Saturday, April 18, 2009

Snow, Orhan Pamuk (read September 2008)

I finished reading this novel near Christmas 2008. It had a profound, sad effect on me. The atmosphere of poverty, political and social disillusionment, and melancholy permeates the text at every level. Even the sequences of joy in which Ka (protagonist) is having a poetic inspiration or making love to Ipek have a tone of sadness - as if the joyful moment is real, but fleeting, unable to gain a mooring in the otherwise impoverished world of Kars. I almost couldn't finish reading the book.
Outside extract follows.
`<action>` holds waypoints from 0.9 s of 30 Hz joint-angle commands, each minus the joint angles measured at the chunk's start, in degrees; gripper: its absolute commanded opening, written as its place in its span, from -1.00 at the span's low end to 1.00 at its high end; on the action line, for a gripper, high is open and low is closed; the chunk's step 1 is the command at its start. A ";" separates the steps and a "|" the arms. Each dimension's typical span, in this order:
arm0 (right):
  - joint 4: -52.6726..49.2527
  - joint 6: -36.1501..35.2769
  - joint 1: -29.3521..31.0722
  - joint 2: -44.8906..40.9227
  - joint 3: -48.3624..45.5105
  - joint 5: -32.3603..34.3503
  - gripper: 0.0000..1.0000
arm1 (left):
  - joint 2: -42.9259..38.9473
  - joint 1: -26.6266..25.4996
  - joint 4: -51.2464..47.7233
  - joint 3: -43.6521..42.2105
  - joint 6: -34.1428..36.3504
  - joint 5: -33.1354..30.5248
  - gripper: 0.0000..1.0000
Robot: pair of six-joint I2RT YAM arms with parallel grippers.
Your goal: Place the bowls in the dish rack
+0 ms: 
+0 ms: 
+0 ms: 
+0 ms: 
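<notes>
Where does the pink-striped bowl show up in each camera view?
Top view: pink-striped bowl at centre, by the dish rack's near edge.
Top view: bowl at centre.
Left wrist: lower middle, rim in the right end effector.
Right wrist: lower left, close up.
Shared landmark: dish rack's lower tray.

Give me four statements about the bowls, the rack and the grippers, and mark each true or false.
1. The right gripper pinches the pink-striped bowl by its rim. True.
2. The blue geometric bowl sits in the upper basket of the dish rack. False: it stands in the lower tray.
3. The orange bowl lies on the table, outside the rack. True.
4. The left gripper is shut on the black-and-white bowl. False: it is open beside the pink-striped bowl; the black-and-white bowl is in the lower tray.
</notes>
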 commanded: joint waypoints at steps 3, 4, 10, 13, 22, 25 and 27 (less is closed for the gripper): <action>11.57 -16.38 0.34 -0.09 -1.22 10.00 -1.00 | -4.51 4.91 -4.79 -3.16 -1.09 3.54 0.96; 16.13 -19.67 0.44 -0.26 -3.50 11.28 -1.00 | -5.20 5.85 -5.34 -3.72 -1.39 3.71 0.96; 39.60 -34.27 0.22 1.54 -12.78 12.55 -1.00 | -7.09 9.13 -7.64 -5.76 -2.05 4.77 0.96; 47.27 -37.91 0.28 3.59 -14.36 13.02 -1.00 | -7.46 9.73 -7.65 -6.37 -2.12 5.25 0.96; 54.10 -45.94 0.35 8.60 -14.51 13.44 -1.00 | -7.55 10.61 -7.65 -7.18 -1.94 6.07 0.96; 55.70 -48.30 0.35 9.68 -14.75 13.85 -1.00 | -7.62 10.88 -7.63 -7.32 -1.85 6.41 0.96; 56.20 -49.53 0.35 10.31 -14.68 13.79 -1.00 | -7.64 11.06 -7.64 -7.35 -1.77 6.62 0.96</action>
Not for the joylessness but, rather, for the sluggish plot through the middle - this is a personal thing for me and probably doesn't reflect poorly on the text overall. The final 100 pages, however, pick up and bring the story to an unsurprising conclusion - in fact, the tenor of the novel is like a constant, distant drum beating the demise of the characters and their relationships. In reflection, the three day story is a miniature of the social-political and philosophical tug of war that exists in the westernized Turkish Islamic world, with Kars existing as a focal point for the dialogue between the unseen, oft cited western democracies, fundamental Islam and the nationalist Turkish movement. For me, not familiar with this world and having never visited Turkey, it was a valuable learning experience.